WORK ORDER –
Below are some entries; reproduce them exactly and leave every picture out.

=====

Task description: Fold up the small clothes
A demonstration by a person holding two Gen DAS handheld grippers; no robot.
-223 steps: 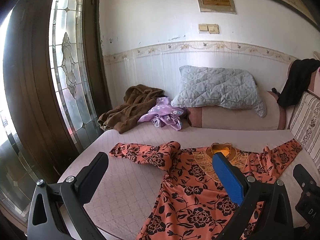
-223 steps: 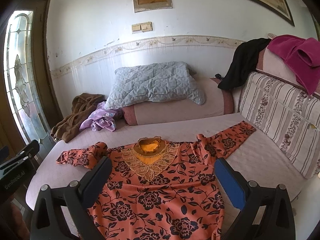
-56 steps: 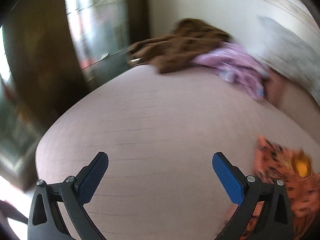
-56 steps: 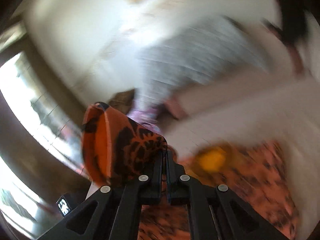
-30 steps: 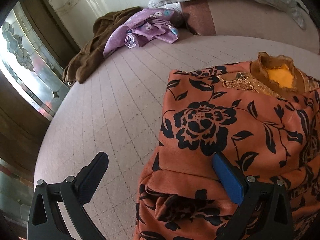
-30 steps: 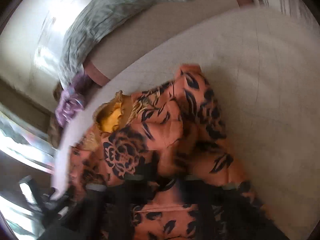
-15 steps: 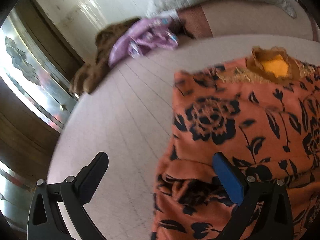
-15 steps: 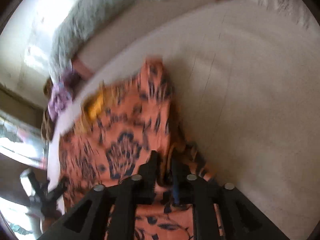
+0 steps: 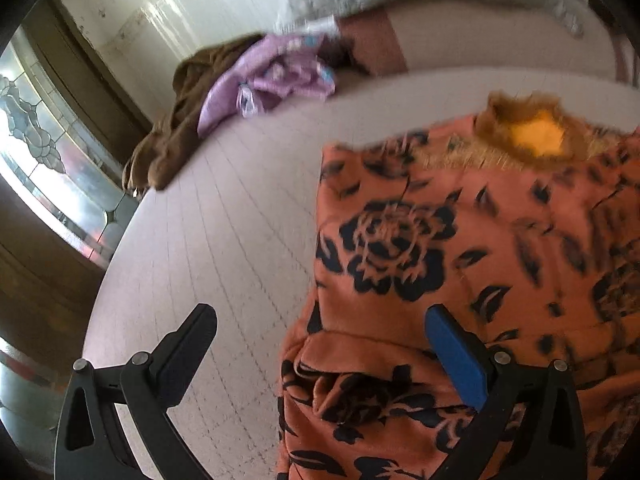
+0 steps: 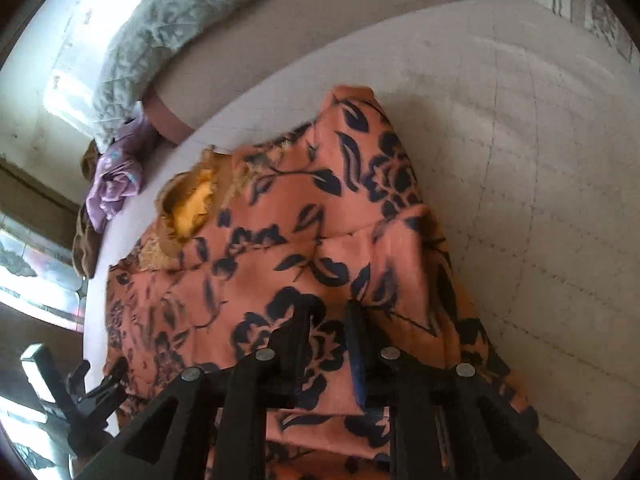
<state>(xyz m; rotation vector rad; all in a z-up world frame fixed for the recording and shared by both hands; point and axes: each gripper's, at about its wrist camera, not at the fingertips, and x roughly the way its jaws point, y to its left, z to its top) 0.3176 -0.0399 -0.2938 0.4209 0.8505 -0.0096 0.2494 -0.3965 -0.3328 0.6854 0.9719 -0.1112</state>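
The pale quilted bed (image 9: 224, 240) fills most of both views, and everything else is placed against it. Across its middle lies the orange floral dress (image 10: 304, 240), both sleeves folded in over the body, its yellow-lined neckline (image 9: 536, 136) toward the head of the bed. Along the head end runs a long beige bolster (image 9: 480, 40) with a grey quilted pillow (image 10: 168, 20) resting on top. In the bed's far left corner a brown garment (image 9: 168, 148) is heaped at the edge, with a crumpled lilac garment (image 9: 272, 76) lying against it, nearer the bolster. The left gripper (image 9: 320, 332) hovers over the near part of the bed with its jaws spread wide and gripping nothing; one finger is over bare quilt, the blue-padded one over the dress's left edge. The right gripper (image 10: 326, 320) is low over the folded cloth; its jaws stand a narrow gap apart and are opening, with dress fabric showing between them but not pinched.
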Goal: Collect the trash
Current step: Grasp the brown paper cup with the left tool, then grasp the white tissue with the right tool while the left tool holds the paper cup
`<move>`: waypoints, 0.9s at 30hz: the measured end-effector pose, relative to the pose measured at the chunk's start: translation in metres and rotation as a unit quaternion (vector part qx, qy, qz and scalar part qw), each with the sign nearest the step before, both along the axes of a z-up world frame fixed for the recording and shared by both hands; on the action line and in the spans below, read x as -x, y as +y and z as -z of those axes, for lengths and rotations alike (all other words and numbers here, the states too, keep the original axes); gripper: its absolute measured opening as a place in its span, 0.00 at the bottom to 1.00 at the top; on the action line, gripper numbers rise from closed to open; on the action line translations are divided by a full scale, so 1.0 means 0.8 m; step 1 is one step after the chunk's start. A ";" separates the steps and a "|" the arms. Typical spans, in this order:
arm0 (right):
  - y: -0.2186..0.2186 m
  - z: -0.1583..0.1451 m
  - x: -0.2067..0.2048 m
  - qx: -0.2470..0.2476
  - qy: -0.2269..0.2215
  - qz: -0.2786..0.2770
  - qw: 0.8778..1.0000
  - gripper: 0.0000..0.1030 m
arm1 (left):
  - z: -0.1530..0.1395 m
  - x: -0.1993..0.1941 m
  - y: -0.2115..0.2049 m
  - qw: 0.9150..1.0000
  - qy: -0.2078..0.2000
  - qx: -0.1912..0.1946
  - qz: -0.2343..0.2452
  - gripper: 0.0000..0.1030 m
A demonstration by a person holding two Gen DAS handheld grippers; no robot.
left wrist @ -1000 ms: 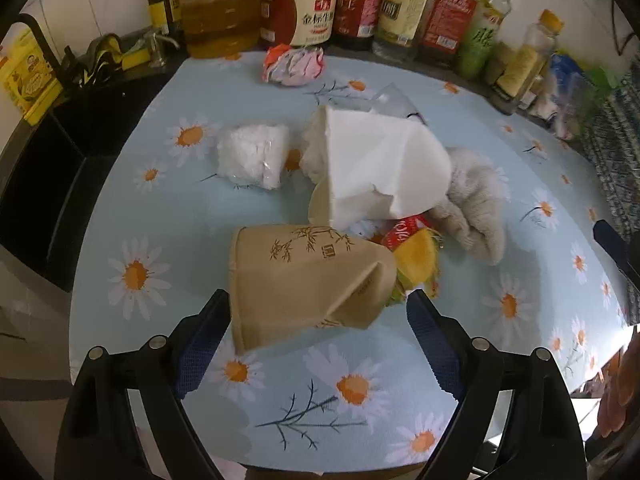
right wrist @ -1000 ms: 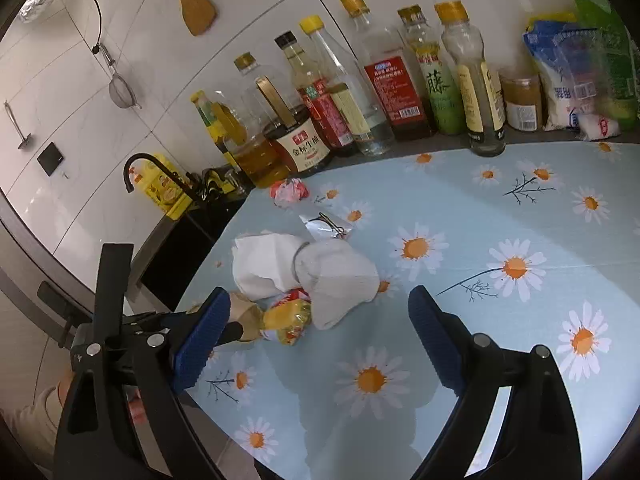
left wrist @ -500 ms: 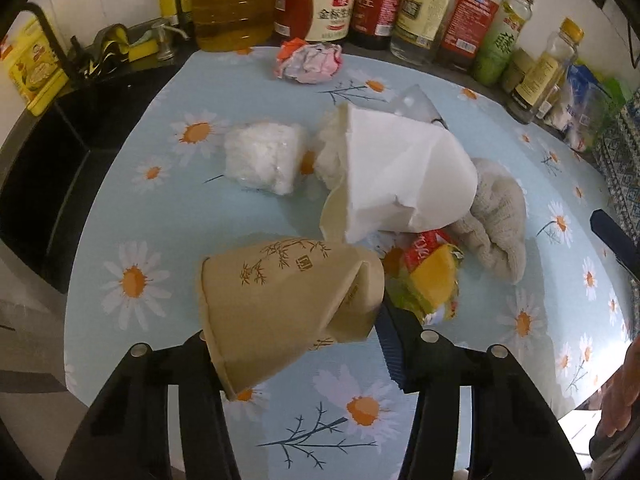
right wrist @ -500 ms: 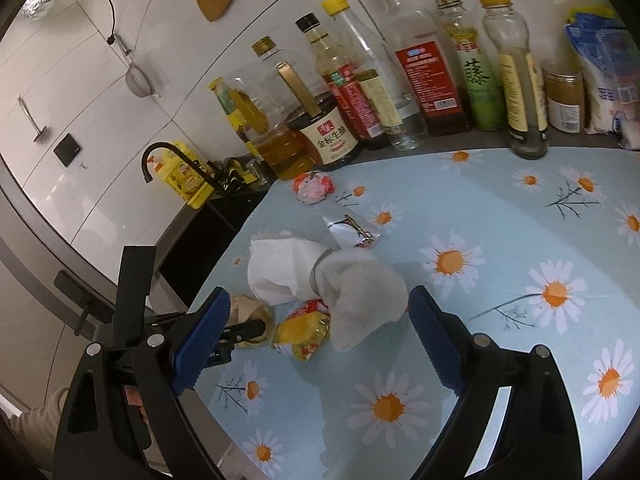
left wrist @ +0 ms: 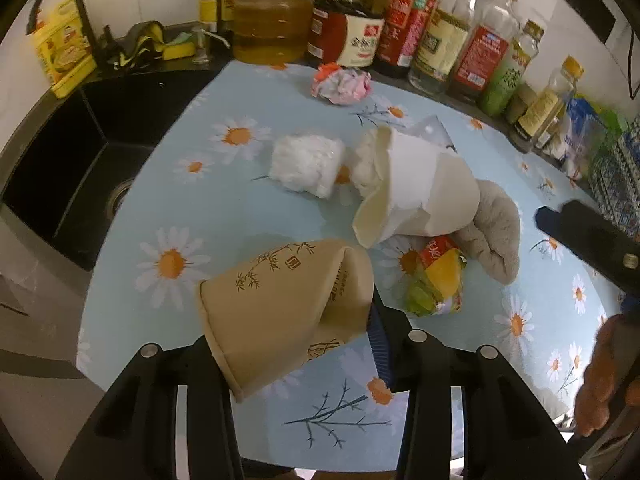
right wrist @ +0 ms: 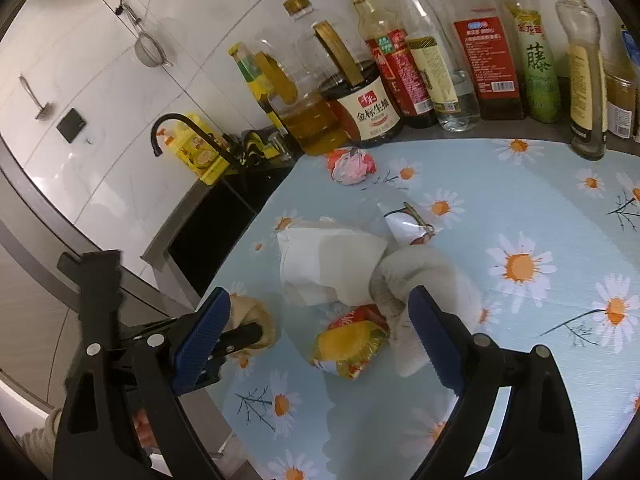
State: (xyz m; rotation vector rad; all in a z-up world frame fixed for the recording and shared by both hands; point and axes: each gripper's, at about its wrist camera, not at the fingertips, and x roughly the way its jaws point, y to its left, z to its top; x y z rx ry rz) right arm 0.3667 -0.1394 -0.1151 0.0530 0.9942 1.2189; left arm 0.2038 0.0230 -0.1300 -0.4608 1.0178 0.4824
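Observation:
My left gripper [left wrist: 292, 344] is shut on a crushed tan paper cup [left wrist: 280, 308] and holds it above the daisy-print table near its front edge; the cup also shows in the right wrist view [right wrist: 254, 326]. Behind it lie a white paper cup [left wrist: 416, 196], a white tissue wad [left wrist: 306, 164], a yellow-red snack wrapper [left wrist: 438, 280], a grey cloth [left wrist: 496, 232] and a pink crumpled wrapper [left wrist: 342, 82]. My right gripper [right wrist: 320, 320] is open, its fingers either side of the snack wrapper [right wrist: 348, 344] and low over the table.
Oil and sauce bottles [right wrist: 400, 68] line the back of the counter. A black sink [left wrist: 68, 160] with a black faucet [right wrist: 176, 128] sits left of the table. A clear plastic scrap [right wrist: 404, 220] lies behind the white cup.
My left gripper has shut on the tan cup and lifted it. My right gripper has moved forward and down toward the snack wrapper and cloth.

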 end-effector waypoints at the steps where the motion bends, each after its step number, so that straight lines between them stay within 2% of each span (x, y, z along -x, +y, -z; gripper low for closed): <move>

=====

ANSWER BELOW –
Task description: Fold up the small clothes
A demonstration by a person holding two Gen DAS handheld grippers; no robot.
-223 steps: 
-223 steps: 
-56 steps: 
-56 steps: 
-30 steps: 
-30 steps: 
-15 steps: 
-15 steps: 
+0 steps: 
+0 steps: 
<state>(xyz m; rotation vector rad; all in a z-up world frame fixed for the recording and shared by both hands; point and axes: each gripper's, at about its wrist camera, not at the fingertips, and x roughly the way its jaws point, y to its left, z to its top) 0.3176 -0.0399 -0.2938 0.4209 0.8505 -0.0096 0.2494 -0.3965 -0.3328 0.6854 0.9719 -0.1112</state>
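The pale quilted bed (image 9: 224, 240) fills most of both views, and everything else is placed against it. Across its middle lies the orange floral dress (image 10: 304, 240), both sleeves folded in over the body, its yellow-lined neckline (image 9: 536, 136) toward the head of the bed. Along the head end runs a long beige bolster (image 9: 480, 40) with a grey quilted pillow (image 10: 168, 20) resting on top. In the bed's far left corner a brown garment (image 9: 168, 148) is heaped at the edge, with a crumpled lilac garment (image 9: 272, 76) lying against it, nearer the bolster. The left gripper (image 9: 320, 332) hovers over the near part of the bed with its jaws spread wide and gripping nothing; one finger is over bare quilt, the blue-padded one over the dress's left edge. The right gripper (image 10: 326, 320) is low over the folded cloth; its jaws stand a narrow gap apart and are opening, with dress fabric showing between them but not pinched.
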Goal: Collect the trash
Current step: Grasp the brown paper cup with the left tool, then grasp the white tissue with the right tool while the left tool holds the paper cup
`<move>`: waypoints, 0.9s at 30hz: the measured end-effector pose, relative to the pose measured at the chunk's start: translation in metres and rotation as a unit quaternion (vector part qx, qy, qz and scalar part qw), each with the sign nearest the step before, both along the axes of a z-up world frame fixed for the recording and shared by both hands; on the action line and in the spans below, read x as -x, y as +y and z as -z of those axes, for lengths and rotations alike (all other words and numbers here, the states too, keep the original axes); gripper: its absolute measured opening as a place in its span, 0.00 at the bottom to 1.00 at the top; on the action line, gripper numbers rise from closed to open; on the action line translations are divided by a full scale, so 1.0 means 0.8 m; step 1 is one step after the chunk's start. A ";" separates the steps and a "|" the arms. Typical spans, in this order:
arm0 (right):
  - y: -0.2186..0.2186 m
  - z: -0.1583..0.1451 m
  - x: -0.2067..0.2048 m
  - qx: -0.2470..0.2476
  - qy: -0.2269..0.2215
  - qz: -0.2786..0.2770
  - qw: 0.8778..1.0000
  - gripper: 0.0000..0.1030 m
arm1 (left):
  - z: -0.1530..0.1395 m
  - x: -0.1993..0.1941 m
  - y: -0.2115..0.2049 m
  - qw: 0.9150..1.0000
  - qy: -0.2078..0.2000
  - qx: -0.1912..0.1946
  - qz: -0.2343..0.2452
  - gripper: 0.0000..0.1030 m
A demonstration by a person holding two Gen DAS handheld grippers; no robot.
left wrist @ -1000 ms: 
right wrist @ -1000 ms: 
left wrist @ -500 ms: 
right wrist @ -500 ms: 
left wrist @ +0 ms: 
right wrist @ +0 ms: 
State: (xyz m; rotation vector rad; all in a z-up world frame fixed for the recording and shared by both hands; point and axes: each gripper's, at about its wrist camera, not at the fingertips, and x roughly the way its jaws point, y to its left, z to its top; x y z rx ry rz) right arm 0.3667 -0.1394 -0.1151 0.0530 0.9942 1.2189; left arm 0.2038 0.0230 -0.1300 -0.4608 1.0178 0.4824
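Observation:
My left gripper [left wrist: 292, 344] is shut on a crushed tan paper cup [left wrist: 280, 308] and holds it above the daisy-print table near its front edge; the cup also shows in the right wrist view [right wrist: 254, 326]. Behind it lie a white paper cup [left wrist: 416, 196], a white tissue wad [left wrist: 306, 164], a yellow-red snack wrapper [left wrist: 438, 280], a grey cloth [left wrist: 496, 232] and a pink crumpled wrapper [left wrist: 342, 82]. My right gripper [right wrist: 320, 320] is open, its fingers either side of the snack wrapper [right wrist: 348, 344] and low over the table.
Oil and sauce bottles [right wrist: 400, 68] line the back of the counter. A black sink [left wrist: 68, 160] with a black faucet [right wrist: 176, 128] sits left of the table. A clear plastic scrap [right wrist: 404, 220] lies behind the white cup.
My left gripper has shut on the tan cup and lifted it. My right gripper has moved forward and down toward the snack wrapper and cloth.
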
 end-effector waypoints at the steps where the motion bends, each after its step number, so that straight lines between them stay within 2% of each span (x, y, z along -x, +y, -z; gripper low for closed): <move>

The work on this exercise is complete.